Write out every line of the material as it stands, apart from the pictures.

• _PROVIDED DATA_:

· · · · ·

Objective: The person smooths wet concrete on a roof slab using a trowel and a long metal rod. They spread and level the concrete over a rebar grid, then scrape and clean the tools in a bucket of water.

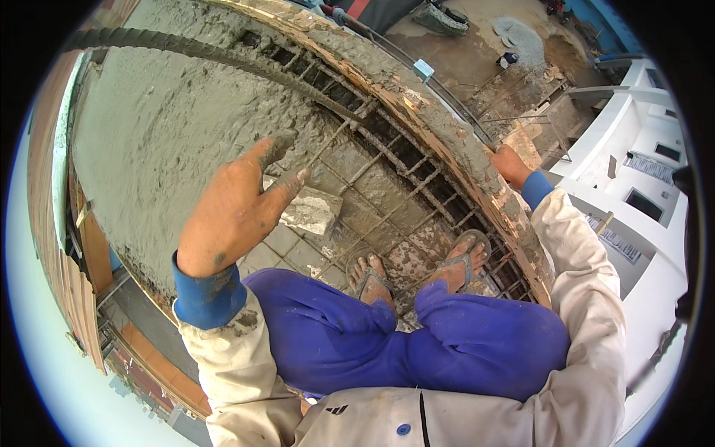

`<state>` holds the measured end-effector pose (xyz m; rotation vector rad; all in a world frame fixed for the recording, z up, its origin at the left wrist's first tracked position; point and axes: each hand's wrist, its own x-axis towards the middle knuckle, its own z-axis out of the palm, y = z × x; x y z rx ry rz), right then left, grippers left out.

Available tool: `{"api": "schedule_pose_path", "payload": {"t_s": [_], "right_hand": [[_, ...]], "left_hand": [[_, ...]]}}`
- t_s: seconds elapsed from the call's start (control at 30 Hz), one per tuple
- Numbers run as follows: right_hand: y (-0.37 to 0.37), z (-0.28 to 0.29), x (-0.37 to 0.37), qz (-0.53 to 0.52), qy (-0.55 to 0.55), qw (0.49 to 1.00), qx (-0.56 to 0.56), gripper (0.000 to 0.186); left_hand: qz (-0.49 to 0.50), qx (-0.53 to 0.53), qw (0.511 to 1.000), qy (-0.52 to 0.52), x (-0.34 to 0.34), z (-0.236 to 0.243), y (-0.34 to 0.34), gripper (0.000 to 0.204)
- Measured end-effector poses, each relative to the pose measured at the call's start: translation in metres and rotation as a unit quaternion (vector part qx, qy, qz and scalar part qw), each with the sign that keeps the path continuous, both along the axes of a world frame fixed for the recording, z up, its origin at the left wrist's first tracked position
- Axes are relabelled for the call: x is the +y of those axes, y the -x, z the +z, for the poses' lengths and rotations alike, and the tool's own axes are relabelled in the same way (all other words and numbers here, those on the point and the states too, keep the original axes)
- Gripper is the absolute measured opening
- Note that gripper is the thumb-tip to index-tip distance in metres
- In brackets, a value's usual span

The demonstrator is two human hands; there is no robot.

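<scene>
My left hand (237,203) hovers over the wet grey concrete (171,127), its thumb and forefinger stretched apart and smeared with grey. Under the thumb lies a pale, rough block (313,211) on the steel mesh; the hand seems apart from it, and its other fingers are hidden. At the outer side of the formwork edge, my right hand (511,166) is closed around a metal pipe (458,106), its fingertips partly out of sight. Between my hands runs a grid of reinforcing bars (383,153), partly buried in concrete at the left.
My sandalled feet (372,277) stand on the mesh. A thick ribbed bar (186,46) crosses above the concrete. The wooden formwork board (439,141) borders a drop to the ground, with a gravel heap (519,41) below. A white building (640,164) stands at the right.
</scene>
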<state>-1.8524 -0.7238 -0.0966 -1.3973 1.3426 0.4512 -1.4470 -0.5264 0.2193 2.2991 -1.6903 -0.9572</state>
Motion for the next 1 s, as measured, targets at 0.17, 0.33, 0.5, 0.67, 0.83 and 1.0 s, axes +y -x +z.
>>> {"api": "schedule_pose_path", "payload": {"t_s": [0.17, 0.33, 0.5, 0.67, 0.83, 1.0], "right_hand": [[-0.003, -0.002, -0.008, -0.024, 0.040, 0.995, -0.083, 0.043], [0.006, 0.013, -0.013, -0.125, 0.317, 0.939, 0.055, 0.051], [0.011, 0.013, 0.004, 0.154, 0.105, 0.982, 0.017, 0.055], [0.007, 0.015, 0.008, 0.035, 0.167, 0.984, 0.055, 0.046], [0.018, 0.039, -0.037, -0.043, 0.144, 0.988, 0.018, 0.048], [0.028, 0.041, -0.033, -0.037, 0.339, 0.936, 0.092, 0.048]], "left_hand": [[-0.005, -0.006, 1.000, -0.005, -0.013, -0.010, -0.004, 0.054], [0.070, 0.078, 0.993, -0.056, -0.019, -0.016, -0.007, 0.054], [0.096, 0.117, 0.988, -0.016, -0.022, -0.029, -0.015, 0.055], [0.109, 0.126, 0.986, -0.009, -0.026, -0.033, -0.015, 0.054], [0.090, 0.121, 0.988, -0.027, -0.029, -0.036, -0.018, 0.056], [0.120, 0.137, 0.983, 0.033, -0.034, -0.040, -0.013, 0.063]]}}
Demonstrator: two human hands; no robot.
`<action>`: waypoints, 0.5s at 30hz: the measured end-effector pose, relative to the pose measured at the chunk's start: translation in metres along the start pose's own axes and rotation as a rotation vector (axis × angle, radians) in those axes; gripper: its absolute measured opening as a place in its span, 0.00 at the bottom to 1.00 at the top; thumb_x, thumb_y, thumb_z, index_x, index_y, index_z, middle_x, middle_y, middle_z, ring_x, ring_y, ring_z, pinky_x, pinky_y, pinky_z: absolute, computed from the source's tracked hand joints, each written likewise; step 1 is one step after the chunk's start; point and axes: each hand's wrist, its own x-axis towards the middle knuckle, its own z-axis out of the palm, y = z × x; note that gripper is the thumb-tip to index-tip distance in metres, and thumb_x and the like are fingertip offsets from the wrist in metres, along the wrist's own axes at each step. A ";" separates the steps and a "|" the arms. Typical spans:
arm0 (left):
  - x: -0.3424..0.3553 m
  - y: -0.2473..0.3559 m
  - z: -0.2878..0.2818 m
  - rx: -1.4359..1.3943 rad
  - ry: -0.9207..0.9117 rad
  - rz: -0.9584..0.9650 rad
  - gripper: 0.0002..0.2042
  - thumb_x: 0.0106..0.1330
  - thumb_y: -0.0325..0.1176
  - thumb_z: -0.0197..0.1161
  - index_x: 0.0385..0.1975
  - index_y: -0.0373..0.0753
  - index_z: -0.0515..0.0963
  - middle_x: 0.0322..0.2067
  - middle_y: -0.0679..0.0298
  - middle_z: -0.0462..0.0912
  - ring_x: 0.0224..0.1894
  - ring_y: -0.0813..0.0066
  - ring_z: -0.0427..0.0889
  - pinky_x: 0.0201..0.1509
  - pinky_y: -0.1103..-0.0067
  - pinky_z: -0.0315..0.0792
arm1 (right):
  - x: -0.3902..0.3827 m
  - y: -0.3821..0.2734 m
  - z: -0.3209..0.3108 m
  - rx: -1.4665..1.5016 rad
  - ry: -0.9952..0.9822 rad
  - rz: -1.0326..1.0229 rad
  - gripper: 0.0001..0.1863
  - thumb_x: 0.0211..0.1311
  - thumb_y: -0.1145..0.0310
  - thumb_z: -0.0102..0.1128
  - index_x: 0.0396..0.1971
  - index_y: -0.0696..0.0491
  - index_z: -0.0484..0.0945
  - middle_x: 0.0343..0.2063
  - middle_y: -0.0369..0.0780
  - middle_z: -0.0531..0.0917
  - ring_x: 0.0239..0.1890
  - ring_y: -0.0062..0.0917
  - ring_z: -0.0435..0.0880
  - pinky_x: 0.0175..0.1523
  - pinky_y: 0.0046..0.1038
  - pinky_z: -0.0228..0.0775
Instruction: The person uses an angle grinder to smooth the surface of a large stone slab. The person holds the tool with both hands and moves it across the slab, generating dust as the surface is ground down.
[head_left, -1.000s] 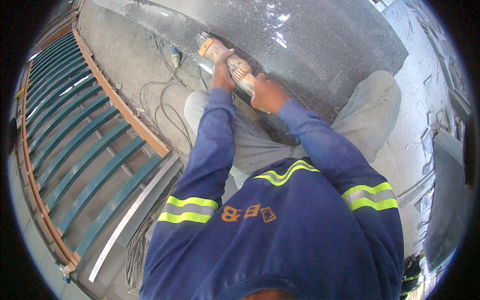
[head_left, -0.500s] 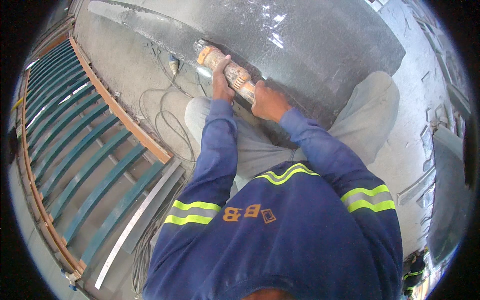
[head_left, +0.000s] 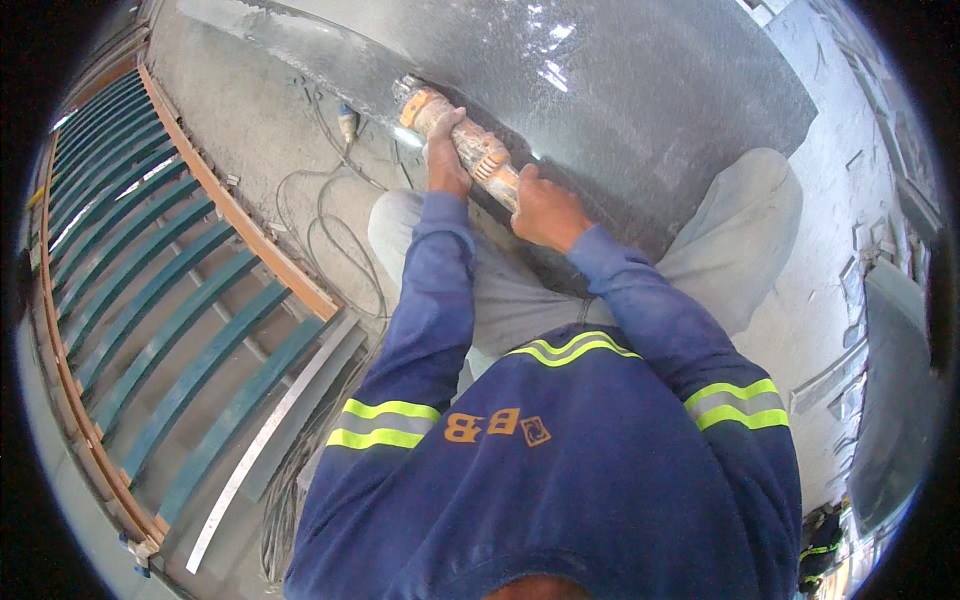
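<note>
A dusty orange angle grinder (head_left: 468,143) lies slantwise across the near left edge of a large dark grey slab (head_left: 640,110). Its head points to the far left, and the contact underneath it is hidden. My left hand (head_left: 446,160) is closed around the front of the body, thumb on top. Further back, my right hand (head_left: 548,208) grips the rear end. Both forearms reach forward in blue sleeves, between my bent knees in pale trousers. Light dust and shiny patches mark the slab's surface.
On the left lies an orange-framed rack with green slats (head_left: 200,290). A cable (head_left: 325,215) loops over the dusty floor near a plug connector (head_left: 348,124). Metal strips (head_left: 250,440) and bundled cable lie at lower left. Scattered frames and a dark panel (head_left: 890,390) stand at right.
The angle grinder and my right hand have shifted slightly to the right. My grip stays the same on both ends.
</note>
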 end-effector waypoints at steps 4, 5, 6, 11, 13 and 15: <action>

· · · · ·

• _ANSWER_:
Objective: The person smooths wet concrete on a roof slab using a trowel and a long metal rod. They spread and level the concrete over a rebar grid, then scrape and clean the tools in a bucket of water.


`<state>` holds the measured end-effector pose (xyz m; rotation vector rad; all in a world frame fixed for the recording, z up, its origin at the left wrist's first tracked position; point and axes: each hand's wrist, its own x-axis towards the middle knuckle, its own z-axis out of the palm, y = z × x; x y z rx ry rz), right then left, grippers left out.

Available tool: `{"api": "schedule_pose_path", "payload": {"t_s": [_], "right_hand": [[_, ...]], "left_hand": [[_, ...]]}}`
- t_s: seconds elapsed from the call's start (control at 30 Hz), one per tuple
- Numbers run as follows: right_hand: y (-0.37 to 0.37), z (-0.28 to 0.29), x (-0.37 to 0.37), qz (-0.53 to 0.52), qy (-0.55 to 0.55), qw (0.49 to 1.00), qx (-0.56 to 0.56), gripper (0.000 to 0.186); left_hand: qz (-0.49 to 0.50), qx (-0.53 to 0.53), qw (0.511 to 1.000), qy (-0.52 to 0.52), x (-0.34 to 0.34), z (-0.236 to 0.243), y (-0.34 to 0.34), gripper (0.000 to 0.204)
- Measured end-effector poses, each relative to the pose measured at the call's start: translation in metres and rotation as a unit quaternion (vector part qx, qy, qz and scalar part qw), each with the sign that keeps the path continuous, both along the axes of a world frame fixed for the recording, z up, its origin at the left wrist's first tracked position
- Axes are relabelled for the call: x is the +y of those axes, y the -x, z the +z, for the poses' lengths and rotations alike, and the tool's own axes are relabelled in the same way (all other words and numbers here, those on the point and the states too, keep the original axes)
- Gripper is the absolute measured opening
- Note that gripper is the thumb-tip to index-tip distance in metres
- In brackets, a value's usual span

The demonstrator is two human hands; there is no robot.

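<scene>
My left hand (237,203) hovers over the wet grey concrete (171,127), its thumb and forefinger stretched apart and smeared with grey. Under the thumb lies a pale, rough block (313,211) on the steel mesh; the hand seems apart from it, and its other fingers are hidden. At the outer side of the formwork edge, my right hand (511,166) is closed around a metal pipe (458,106), its fingertips partly out of sight. Between my hands runs a grid of reinforcing bars (383,153), partly buried in concrete at the left.
My sandalled feet (372,277) stand on the mesh. A thick ribbed bar (186,46) crosses above the concrete. The wooden formwork board (439,141) borders a drop to the ground, with a gravel heap (519,41) below. A white building (640,164) stands at the right.
</scene>
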<state>-1.8524 -0.7238 -0.0966 -1.3973 1.3426 0.4512 -1.4470 -0.5264 0.2193 2.2991 -1.6903 -0.9572</state>
Motion for the next 1 s, as measured, targets at 0.17, 0.33, 0.5, 0.67, 0.83 and 1.0 s, axes +y -x +z.
>>> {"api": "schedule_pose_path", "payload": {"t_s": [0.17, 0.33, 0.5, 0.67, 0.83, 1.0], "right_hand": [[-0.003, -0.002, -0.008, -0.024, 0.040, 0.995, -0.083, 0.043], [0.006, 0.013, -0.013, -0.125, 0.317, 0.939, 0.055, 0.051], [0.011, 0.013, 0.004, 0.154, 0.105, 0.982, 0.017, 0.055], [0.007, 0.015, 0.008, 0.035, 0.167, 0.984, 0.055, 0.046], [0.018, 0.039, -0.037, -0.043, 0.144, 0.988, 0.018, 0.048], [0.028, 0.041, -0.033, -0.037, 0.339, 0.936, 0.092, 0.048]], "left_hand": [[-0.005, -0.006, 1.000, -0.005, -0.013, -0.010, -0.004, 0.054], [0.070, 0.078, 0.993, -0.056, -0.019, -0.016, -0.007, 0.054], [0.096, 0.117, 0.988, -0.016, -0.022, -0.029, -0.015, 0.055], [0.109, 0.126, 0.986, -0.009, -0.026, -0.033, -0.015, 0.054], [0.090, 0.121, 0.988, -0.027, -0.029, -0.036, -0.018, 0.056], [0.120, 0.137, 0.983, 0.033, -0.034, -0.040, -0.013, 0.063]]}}
Demonstrator: two human hands; no robot.
`<action>`: waypoints, 0.5s at 30hz: the measured end-effector pose, relative to the pose measured at the chunk's start: translation in metres along the start pose's own axes and rotation as a rotation vector (axis × angle, radians) in those axes; gripper: its absolute measured opening as a place in its span, 0.00 at the bottom to 1.00 at the top; thumb_x, thumb_y, thumb_z, index_x, index_y, index_z, middle_x, middle_y, middle_z, ring_x, ring_y, ring_z, pinky_x, pinky_y, pinky_z: absolute, computed from the source's tracked hand joints, each written likewise; step 1 is one step after the chunk's start; point and axes: each hand's wrist, its own x-axis towards the middle knuckle, its own z-axis out of the palm, y = z × x; note that gripper is the thumb-tip to index-tip distance in metres, and thumb_x and the like are fingertip offsets from the wrist in metres, along the wrist's own axes at each step. A ";" separates the steps and a "|" the arms. Typical spans:
arm0 (left):
  - x: -0.3424..0.3553 m
  - y: -0.2473..0.3559 m
  - z: -0.2878..0.2818 m
  - rx: -1.4359..1.3943 rad
  - ry: -0.9207..0.9117 rad
  - rz: -0.9584..0.9650 rad
  - gripper: 0.0002..0.2042
  - thumb_x: 0.0106..0.1330
  - thumb_y: -0.0325..0.1176
  - thumb_z: -0.0197..0.1161
  - index_x: 0.0385..0.1975
  - index_y: -0.0373..0.0753
  - index_z: -0.0515..0.0963
  - middle_x: 0.0322..0.2067
  - middle_y: -0.0679..0.0298
  - middle_z: -0.0462..0.0912
  - ring_x: 0.0224..0.1894
  - ring_y: -0.0813..0.0066
  - ring_z: -0.0427..0.0889
  - pinky_x: 0.0201..0.1509
  - pinky_y: -0.1103..-0.0067
  - pinky_z: -0.0315..0.0792
arm1 (right):
  - x: -0.3902..0.3827 m
  - y: -0.3821..0.2734 m
  - z: -0.3209..0.3108 m
  - rx: -1.4665..1.5016 rad
  - ry: -0.9952..0.9822 rad
  - rz: -1.0326..1.0229 rad
  - gripper: 0.0001..0.1863
  - thumb_x: 0.0211..0.1311
  - thumb_y: -0.1145..0.0310
  - thumb_z: -0.0102..0.1128
  - index_x: 0.0396..0.1971
  - index_y: -0.0696..0.0491
  - index_z: -0.0484..0.0945
  - middle_x: 0.0343..0.2063
  - middle_y: -0.0369..0.0780
  - middle_z: -0.0531..0.0917
  - ring_x: 0.0239..0.1890
  - ring_y: -0.0062..0.0917
  - ring_z: -0.0435..0.0880
  - pinky_x: 0.0175..0.1523
  - pinky_y: 0.0046..0.1038
  - pinky_z: -0.0228..0.0775
Instruction: The person uses an angle grinder to smooth the surface of a large stone slab. The person holds the tool with both hands and moves it across the slab, generating dust as the surface is ground down.
[head_left, -1.000s] 
[head_left, -0.500s] 
[head_left, +0.000s] 
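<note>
A dusty orange angle grinder (head_left: 468,143) lies slantwise across the near left edge of a large dark grey slab (head_left: 640,110). Its head points to the far left, and the contact underneath it is hidden. My left hand (head_left: 446,160) is closed around the front of the body, thumb on top. Further back, my right hand (head_left: 548,208) grips the rear end. Both forearms reach forward in blue sleeves, between my bent knees in pale trousers. Light dust and shiny patches mark the slab's surface.
On the left lies an orange-framed rack with green slats (head_left: 200,290). A cable (head_left: 325,215) loops over the dusty floor near a plug connector (head_left: 348,124). Metal strips (head_left: 250,440) and bundled cable lie at lower left. Scattered frames and a dark panel (head_left: 890,390) stand at right.
The angle grinder and my right hand have shifted slightly to the right. My grip stays the same on both ends.
</note>
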 end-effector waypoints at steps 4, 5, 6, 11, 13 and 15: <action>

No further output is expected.